Ed ajustou a cimitarras em suas mãos, sua postura determinada. William, com sua espada curta em punho, começou a se movimentar, esboçando o padrão de ataque que Ed conhecia bem. A chuva caía sem parar, tornando o campo um verdadeiro desafio para a prática.

"Prepare-se." William ordenou, enquanto assumia uma posição de ataque.

"Vamos manter o ritmo. A lama pode ser um obstáculo, mas é também uma chance para aperfeiçoar sua técnica."

Ed balançou as cimitarras, começando a se mover conforme as instruções de William. As lâminas cortavam o ar, seus movimentos ajustados ao terreno escorregadio. A técnica já conhecida, mas a dificuldade da lama tornava a prática mais exigente.

William avançou, atacando com sua espada curta. Os golpes foram rápidos e precisos, exigindo que Ed defendesse e contra-atacasse com agilidade. A chuva que caía torrencialmente misturava-se com o suor e a determinação, tornando o treinamento ainda mais intenso.

"Não hesite!" William gritou, enquanto desferia um ataque rápido.

"A lama pode desacelerar seus movimentos, mas você deve manter a fluidez!"

Ed bloqueou o golpe de William com suas cimitarras, a força do impacto fazendo-o escorregar um pouco. Ajustou a postura e lançou um contra-ataque, seus movimentos precisos apesar da dificuldade.

"Bom trabalho." William elogiou, observando a reação de Ed.

"Continue assim. A prática vai te fazer mais forte."

Enquanto Ed começava a guardar suas cimitarras, o som de passos apressados se aproximou. Wilde apareceu no campo, seu rosto encharcado pela chuva, mas com um olhar de satisfação.

"Ed, Billy." Wilde chamou, acenando para eles. "Ed, você melhorou muito. Pallas quer conversar com a gente agora.
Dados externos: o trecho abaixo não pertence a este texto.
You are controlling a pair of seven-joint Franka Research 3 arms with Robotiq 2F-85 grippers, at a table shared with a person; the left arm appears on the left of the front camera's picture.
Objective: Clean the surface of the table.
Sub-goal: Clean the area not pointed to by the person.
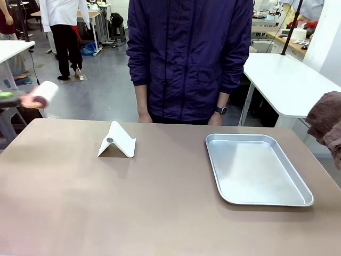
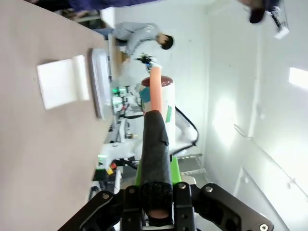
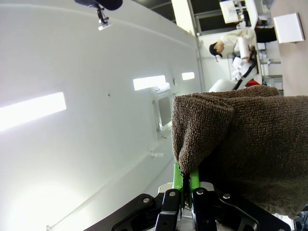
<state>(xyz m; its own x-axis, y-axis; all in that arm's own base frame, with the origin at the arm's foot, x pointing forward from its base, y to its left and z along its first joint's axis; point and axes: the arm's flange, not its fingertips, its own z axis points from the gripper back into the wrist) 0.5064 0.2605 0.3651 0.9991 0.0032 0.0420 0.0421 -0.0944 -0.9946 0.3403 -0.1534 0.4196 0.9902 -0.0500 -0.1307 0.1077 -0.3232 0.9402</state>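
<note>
The taupe-brown table [image 1: 80,208] spreads across the front view, and its top runs down the left side of the left wrist view [image 2: 29,159]. My left gripper [image 2: 156,168] is shut on the black handle of a lint roller [image 2: 161,98], whose white roll [image 1: 45,95] hovers off the table's far left corner. My right gripper [image 3: 186,179] is shut on a brown towel [image 3: 250,144], which hangs past the table's right edge [image 1: 326,125]. Both tools are held above the table and touch nothing on it.
A white folded stand [image 1: 116,141] sits left of centre on the table. A silver metal tray [image 1: 256,168] lies on the right. A person in a dark jacket [image 1: 189,58] stands at the far edge, hands down. White tables [image 1: 287,80] stand behind.
</note>
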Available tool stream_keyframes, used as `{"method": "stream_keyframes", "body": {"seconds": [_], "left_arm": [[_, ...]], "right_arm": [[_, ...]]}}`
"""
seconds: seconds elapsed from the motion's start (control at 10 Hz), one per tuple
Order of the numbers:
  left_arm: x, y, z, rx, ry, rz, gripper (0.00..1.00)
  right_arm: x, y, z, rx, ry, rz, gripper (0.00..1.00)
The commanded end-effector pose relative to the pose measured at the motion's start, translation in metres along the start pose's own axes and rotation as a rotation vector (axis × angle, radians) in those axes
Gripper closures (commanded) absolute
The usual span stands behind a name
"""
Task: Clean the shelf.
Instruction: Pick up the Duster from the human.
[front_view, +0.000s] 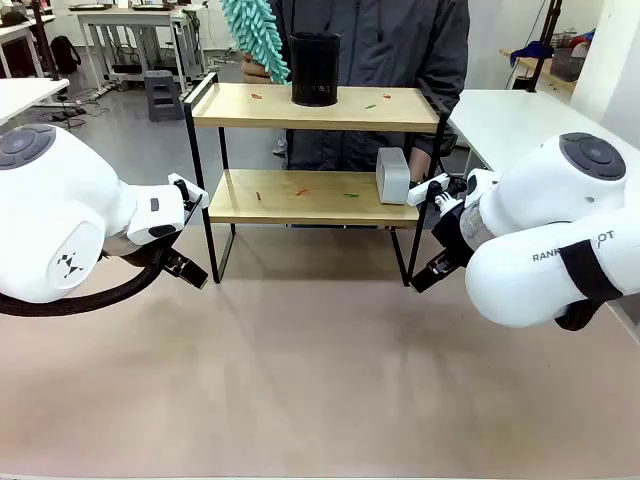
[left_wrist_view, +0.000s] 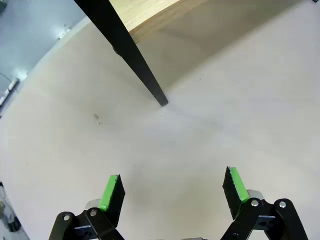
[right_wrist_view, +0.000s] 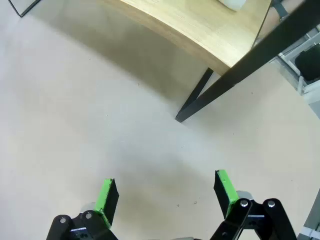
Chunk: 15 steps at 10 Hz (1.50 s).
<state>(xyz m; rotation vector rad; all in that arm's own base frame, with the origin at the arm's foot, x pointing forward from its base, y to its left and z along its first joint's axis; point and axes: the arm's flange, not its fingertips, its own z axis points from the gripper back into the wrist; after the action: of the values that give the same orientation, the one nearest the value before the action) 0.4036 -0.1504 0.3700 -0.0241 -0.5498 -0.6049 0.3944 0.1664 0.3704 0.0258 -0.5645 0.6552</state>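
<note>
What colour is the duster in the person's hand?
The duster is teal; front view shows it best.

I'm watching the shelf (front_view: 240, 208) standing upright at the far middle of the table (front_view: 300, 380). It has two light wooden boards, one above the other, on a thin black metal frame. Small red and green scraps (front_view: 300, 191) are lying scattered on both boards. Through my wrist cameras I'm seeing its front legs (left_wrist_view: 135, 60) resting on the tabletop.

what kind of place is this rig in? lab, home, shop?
Most likely a robotics lab or workshop: white worktables and a step stool stand behind the person, and the shelf sits on a table between the left arm and right arm.
</note>
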Motion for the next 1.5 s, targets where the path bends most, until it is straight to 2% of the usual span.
{"method": "stream_keyframes", "body": {"seconds": [0.0,0.9,1.0,1.1,1.2,1.3,1.4], "left_arm": [[0.0,0.0,0.0,0.0,0.0,0.0,0.0],[0.0,0.0,0.0,0.0,0.0,0.001,0.0],[0.013,0.003,0.054,-0.117,-0.071,0.026,0.0],[0.014,0.02,0.112,-0.162,-0.019,0.166,0.0],[-0.009,0.057,0.168,-0.208,-0.106,0.269,0.0],[-0.04,0.091,0.191,-0.301,-0.176,0.372,0.0],[-0.078,0.123,0.2,-0.418,-0.247,0.478,0.0]], "right_arm": [[0.0,0.0,0.0,0.0,0.0,0.0,0.0],[0.0,0.0,0.0,0.0,0.0,0.001,0.0],[0.006,-0.003,0.064,0.039,0.012,-0.074,0.0],[0.0,-0.021,0.143,0.115,-0.048,-0.347,0.0],[-0.046,-0.059,0.224,0.22,-0.184,-0.549,0.0],[-0.094,-0.098,0.252,0.378,-0.261,-0.7,0.0],[-0.147,-0.132,0.251,0.544,-0.335,-0.869,0.0]]}}
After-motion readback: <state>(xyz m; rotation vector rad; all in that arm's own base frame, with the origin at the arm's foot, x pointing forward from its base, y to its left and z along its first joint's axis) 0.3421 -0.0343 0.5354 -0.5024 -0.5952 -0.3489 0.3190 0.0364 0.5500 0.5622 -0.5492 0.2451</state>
Ele disse que é urgente."

William levantou uma sobrancelha e se dirigiu a Ed. "Parece que teremos uma boa conversa. Eddy, continue com o treinamento."

Ed parou por um momento, entendendo o recado. "Entendido, pai. Vou continuar aqui."

Ed estava prestes a retomar seu treino quando viu Helena se aproximar. Ela estava com o cabelo preso em um coque improvisado e vestia um manto curto que estavam molhadas da chuva, mas seu olhar era determinado.

"Você vai continuar treinando sozinho?" Helena perguntou, com uma mistura de curiosidade e interesse.

Ed, surpreso com a abordagem, deu-lhe um leve sorriso. "Sim, vou. Mas você pode se juntar a mim, se quiser."

Helena assentiu, um brilho de determinação nos olhos. "Ótimo. Acho que um pouco de treino não vai fazer mal a ninguém."

Ela se aproximou e tirou uma pequena espada de sua cintura, ajustando a postura com um olhar focado. Ed ergueu suas cimitarras, preparando-se para a nova sessão de treino.

"Vamos começar?" Helena sugeriu, o entusiasmo evidente em sua voz.

"Claro." Ed respondeu, erguendo suas cimitarras e assumindo uma posição de combate.

"Você está pronta?"

Sem mais delongas, Helena avançou com uma combinação rápida de golpes, testando a defesa de Ed. Ele bloqueou os ataques com habilidade, movendo-se de lado para desviar dos golpes. A chuva continuava a cair, tornando o campo escorregadio, mas ambos pareciam imunes ao incômodo do clima.

Helena fez uma finta, tentando desviar a atenção de Ed e atingir uma abertura em sua defesa. Ed reagiu rapidamente, rodopiando e cortando o ar com suas cimitarras para neutralizar o ataque.

"Bom reflexo!" Helena elogiou, enquanto fazia uma pausa para recuperar o fôlego.

"Você é melhor do que eu esperava."

Ed sorriu, suado, mas satisfeito. "Você também não é nada mal."

Enquanto eles continuavam a lutar, Liam observava de longe, escondido sob a sombra de uma grande rocha.